After several minutes of discussion, Bonnie became very quiet for about 30 seconds. Then, in a quiet, yet resolute voice, she told me that she wanted us to keep Jack comfortable here at our hospital, and if it was God’s will, to allow him to die here peacefully. She would make arrangements to get to the hospital and be by his side as soon as she could. With this, I felt a deep sense of gratitude and respect for Bonnie. She got it. She understood. She was truly acting out of love for Jack, choosing what was best for him, despite knowing that she might second-guess herself and wonder if she had made the correct decision for years to come. I assured her that I felt it was the right thing to do, and that if it were my family member in that condition, I would make the exact same decision.

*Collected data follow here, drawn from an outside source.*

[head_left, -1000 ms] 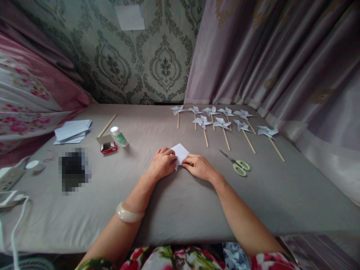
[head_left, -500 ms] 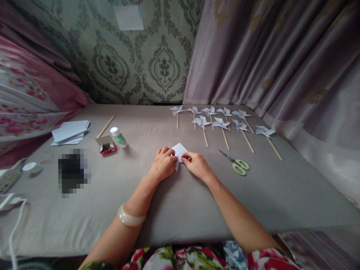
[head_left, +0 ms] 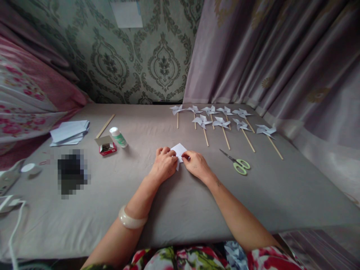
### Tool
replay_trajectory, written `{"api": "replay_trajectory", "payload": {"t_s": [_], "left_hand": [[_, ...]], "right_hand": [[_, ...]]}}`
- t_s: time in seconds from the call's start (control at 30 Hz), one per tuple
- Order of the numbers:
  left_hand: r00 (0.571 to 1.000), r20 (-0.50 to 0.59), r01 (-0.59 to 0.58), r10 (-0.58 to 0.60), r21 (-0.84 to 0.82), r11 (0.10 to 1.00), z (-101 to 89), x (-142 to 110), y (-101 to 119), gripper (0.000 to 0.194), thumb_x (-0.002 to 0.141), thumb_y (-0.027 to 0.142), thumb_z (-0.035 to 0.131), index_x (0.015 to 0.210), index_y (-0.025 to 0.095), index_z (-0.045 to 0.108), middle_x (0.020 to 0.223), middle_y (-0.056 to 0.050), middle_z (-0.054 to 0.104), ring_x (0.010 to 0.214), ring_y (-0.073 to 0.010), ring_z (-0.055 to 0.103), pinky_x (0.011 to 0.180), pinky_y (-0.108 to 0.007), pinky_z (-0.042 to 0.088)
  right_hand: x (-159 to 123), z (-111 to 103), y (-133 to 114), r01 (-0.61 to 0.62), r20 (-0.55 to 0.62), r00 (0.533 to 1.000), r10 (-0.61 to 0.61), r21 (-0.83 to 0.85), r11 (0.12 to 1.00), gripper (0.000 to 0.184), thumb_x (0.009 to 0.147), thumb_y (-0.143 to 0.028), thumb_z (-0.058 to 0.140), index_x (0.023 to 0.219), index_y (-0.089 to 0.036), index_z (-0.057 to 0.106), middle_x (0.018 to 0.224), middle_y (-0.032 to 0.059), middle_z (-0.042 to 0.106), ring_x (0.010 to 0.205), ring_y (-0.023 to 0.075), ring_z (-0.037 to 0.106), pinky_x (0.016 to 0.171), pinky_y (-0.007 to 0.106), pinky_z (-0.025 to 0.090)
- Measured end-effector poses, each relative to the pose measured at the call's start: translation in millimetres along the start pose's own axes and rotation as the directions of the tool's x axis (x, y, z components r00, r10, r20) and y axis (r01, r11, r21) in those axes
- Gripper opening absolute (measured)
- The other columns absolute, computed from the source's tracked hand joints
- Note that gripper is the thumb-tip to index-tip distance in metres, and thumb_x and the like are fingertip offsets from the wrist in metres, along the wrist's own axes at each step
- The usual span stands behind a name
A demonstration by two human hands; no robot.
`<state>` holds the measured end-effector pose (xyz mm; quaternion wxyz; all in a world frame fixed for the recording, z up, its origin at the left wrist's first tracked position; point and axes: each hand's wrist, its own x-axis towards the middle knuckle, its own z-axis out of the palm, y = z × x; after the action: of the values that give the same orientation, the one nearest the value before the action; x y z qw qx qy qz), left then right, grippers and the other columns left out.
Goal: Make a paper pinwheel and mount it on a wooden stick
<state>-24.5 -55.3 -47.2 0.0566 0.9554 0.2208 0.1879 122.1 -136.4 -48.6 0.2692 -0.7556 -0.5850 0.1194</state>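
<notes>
Scissors point(head_left: 234, 161) near right hand point(head_left: 196, 164), pinwheels point(head_left: 221, 123) beyond, tube point(head_left: 119, 138) beside box point(head_left: 107, 149)

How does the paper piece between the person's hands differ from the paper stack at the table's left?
Handling: the left hand and right hand both touch the paper piece; the paper stack lies untouched.
Outline: the paper piece looks smaller and is partly covered; the paper stack spreads wider, its several layers unevenly aligned.
Shared: both look whitish.
</notes>
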Motion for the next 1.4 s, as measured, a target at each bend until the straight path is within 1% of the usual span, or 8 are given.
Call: {"api": "replay_trajectory", "payload": {"t_s": [0.17, 0.47, 0.7, 1.1, 1.27, 1.4], "left_hand": [[1.000, 0.015, 0.001, -0.002, 0.047, 0.999, -0.3, -0.2, 0.4, 0.021, 0.086, 0.021, 0.052, 0.080, 0.022, 0.072, 0.092, -0.008, 0.069, 0.097, -0.0273, 0.050, 0.091, -0.048, 0.031], [1.000, 0.011, 0.012, -0.013, 0.008, 1.000, -1.2, 0.1, 1.2, 0.022, 0.086, 0.020, 0.051, 0.081, 0.022, 0.073, 0.090, -0.009, 0.068, 0.098, -0.0274, 0.050, 0.091, -0.049, 0.031], [1.000, 0.027, 0.006, -0.007, 0.045, 0.999, -0.9, -0.3, 1.3, 0.022, 0.087, 0.022, 0.051, 0.081, 0.023, 0.073, 0.091, -0.008, 0.069, 0.098, -0.0282, 0.050, 0.091, -0.049, 0.030], [0.999, 0.036, -0.002, 0.000, 0.062, 0.998, -1.9, -0.4, 1.0, 0.022, 0.087, 0.021, 0.051, 0.084, 0.022, 0.073, 0.093, -0.007, 0.069, 0.098, -0.0279, 0.049, 0.090, -0.048, 0.030], [0.999, 0.042, 0.006, -0.009, 0.061, 0.998, -3.4, -0.2, 2.0, 0.022, 0.087, 0.021, 0.051, 0.084, 0.022, 0.073, 0.094, -0.007, 0.069, 0.099, -0.0277, 0.049, 0.091, -0.048, 0.029], [0.998, 0.065, 0.013, -0.018, 0.064, 0.998, -5.7, 0.1, 3.5, 0.024, 0.087, 0.021, 0.050, 0.084, 0.022, 0.074, 0.093, -0.007, 0.069, 0.100, -0.0268, 0.049, 0.092, -0.047, 0.029]], "right_hand": [[0.3, -0.7, -1.8, 0.015, 0.009, 1.000, -0.015, -0.025, 1.000, 0.020, 0.086, -0.017, 0.052, 0.096, -0.020, 0.070, 0.095, 0.0078, 0.072, 0.086, 0.0186, 0.066, 0.079, 0.027, 0.046], [1.0, -2.6, -4.5, 0.026, 0.035, 0.999, -0.025, -0.043, 0.999, 0.023, 0.086, -0.017, 0.052, 0.098, -0.021, 0.071, 0.097, 0.0077, 0.072, 0.084, 0.0178, 0.065, 0.078, 0.026, 0.046], [0.3, -2.8, -6.1, 0.022, 0.047, 0.999, -0.018, -0.086, 0.996, 0.027, 0.086, -0.017, 0.051, 0.103, -0.023, 0.072, 0.101, 0.0072, 0.071, 0.088, 0.0179, 0.065, 0.078, 0.026, 0.046], [0.1, -1.9, -6.2, 0.035, 0.066, 0.998, -0.026, -0.137, 0.990, 0.028, 0.088, -0.020, 0.049, 0.105, -0.023, 0.072, 0.103, 0.0073, 0.070, 0.088, 0.0182, 0.064, 0.075, 0.026, 0.046], [-0.4, -4.5, -10.2, 0.016, 0.107, 0.994, 0.002, -0.170, 0.985, 0.029, 0.090, -0.022, 0.047, 0.107, -0.024, 0.070, 0.106, 0.0069, 0.069, 0.092, 0.0178, 0.063, 0.077, 0.025, 0.045], [-1.0, -7.4, -14.5, 0.006, 0.150, 0.988, 0.027, -0.218, 0.976, 0.031, 0.093, -0.025, 0.042, 0.111, -0.025, 0.068, 0.111, 0.0067, 0.067, 0.096, 0.0189, 0.063, 0.079, 0.028, 0.044]]}}
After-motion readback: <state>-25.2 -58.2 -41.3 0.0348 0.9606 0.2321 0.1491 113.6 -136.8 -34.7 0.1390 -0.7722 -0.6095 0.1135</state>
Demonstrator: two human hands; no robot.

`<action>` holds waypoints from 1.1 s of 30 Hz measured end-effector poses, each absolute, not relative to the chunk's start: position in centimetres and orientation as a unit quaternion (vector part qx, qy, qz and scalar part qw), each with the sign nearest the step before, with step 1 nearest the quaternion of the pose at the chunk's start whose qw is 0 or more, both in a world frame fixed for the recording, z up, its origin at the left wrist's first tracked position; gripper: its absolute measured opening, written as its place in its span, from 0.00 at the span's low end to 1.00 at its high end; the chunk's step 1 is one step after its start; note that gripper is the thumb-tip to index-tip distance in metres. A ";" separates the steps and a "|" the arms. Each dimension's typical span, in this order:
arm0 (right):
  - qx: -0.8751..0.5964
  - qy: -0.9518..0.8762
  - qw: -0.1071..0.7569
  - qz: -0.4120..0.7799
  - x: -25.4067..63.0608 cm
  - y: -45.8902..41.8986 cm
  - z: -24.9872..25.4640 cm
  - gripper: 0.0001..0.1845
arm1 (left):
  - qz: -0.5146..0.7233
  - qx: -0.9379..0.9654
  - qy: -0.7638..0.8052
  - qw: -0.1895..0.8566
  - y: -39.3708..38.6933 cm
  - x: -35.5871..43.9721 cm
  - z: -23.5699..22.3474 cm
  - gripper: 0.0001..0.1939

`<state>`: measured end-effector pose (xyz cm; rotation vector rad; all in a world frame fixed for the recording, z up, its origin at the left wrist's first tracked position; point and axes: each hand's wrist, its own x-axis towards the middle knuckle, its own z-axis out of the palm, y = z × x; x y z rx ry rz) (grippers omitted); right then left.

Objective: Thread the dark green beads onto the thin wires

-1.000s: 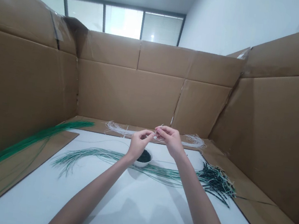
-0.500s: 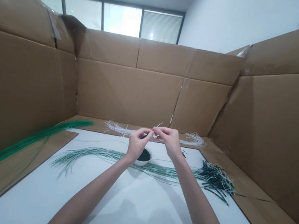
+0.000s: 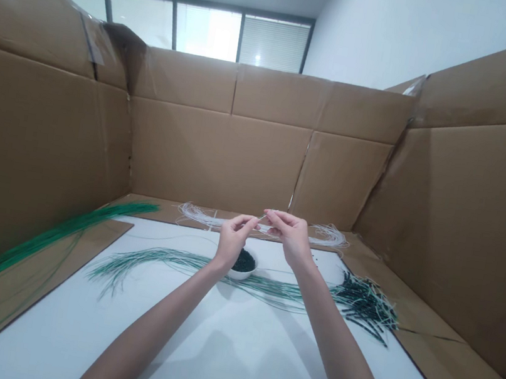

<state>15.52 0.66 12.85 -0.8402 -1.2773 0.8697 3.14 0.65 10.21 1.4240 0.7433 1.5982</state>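
Upper middle of the board, both hands are raised, fingertips nearly meeting; the left hand (image 3: 232, 242) and the right hand (image 3: 292, 236) each pinch a thin strand (image 3: 263, 217), held between them in the frame's centre. Just below the left hand stands a white bowl (image 3: 240, 276) of small black beads (image 3: 246, 261); a bundle of thin green strands (image 3: 148, 254) runs past it from centre left to the dark, beaded-looking ends (image 3: 369, 305) at right. White strands (image 3: 329, 235) lie behind the hands, along the far edge of the white bench (image 3: 224, 318); brighter green strands (image 3: 35, 244) slant down the left side. Cardboard walls (image 3: 214, 158) bound the movement left, rear and right — toward the bottom, the bench runs out of frame.
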 end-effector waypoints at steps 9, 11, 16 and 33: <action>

An hour, later Bonnie showed up at the hospital after taking a taxi from her home in the mountains 45 minutes away. She was not distraught or panicked. She walked upright and confident, resolved to be strong for the ordeal that was before her. After all, she told me, she had survived for 87 years, through the Great Depression, World War II, raising several children– even burying one, and helping raise two grandchildren. She believed that each day of her life was a bonus at this point, and death had been a distinct possibility each day for the past several years of her life. She was determined to stay by Jack’s side, holding his hand until he took his last breath.
The last I saw of Jack and Bonnie was when his gurney was being wheeled from the ER to his room in the hospital a short while later.
I finished my shift a few hours later and went home to sleep. Before I returned to the ER for my night shift that night, I stopped by the inpatient nursing station to check on Jack’s status. I learned that he had died, as quietly and peacefully as one could have hoped for, a few hours after arriving on the unit. Bonnie was long gone- hopefully surrounded by her family and friends.
I was saddened by the loss I knew would be felt by Jack’s family; it was obvious that he was deeply loved by many. Yet I couldn’t help feeling good about my role in guiding his family toward a decision that I knew in my heart was the right decision, and most certainly saved them a great deal of angst and stress. I knew that given a similar set of circumstances in the future, I would offer the same advice and encourage the same decision again.
I headed back down to the ER to begin my shift and take on whatever new dramas and challenges awaited me there.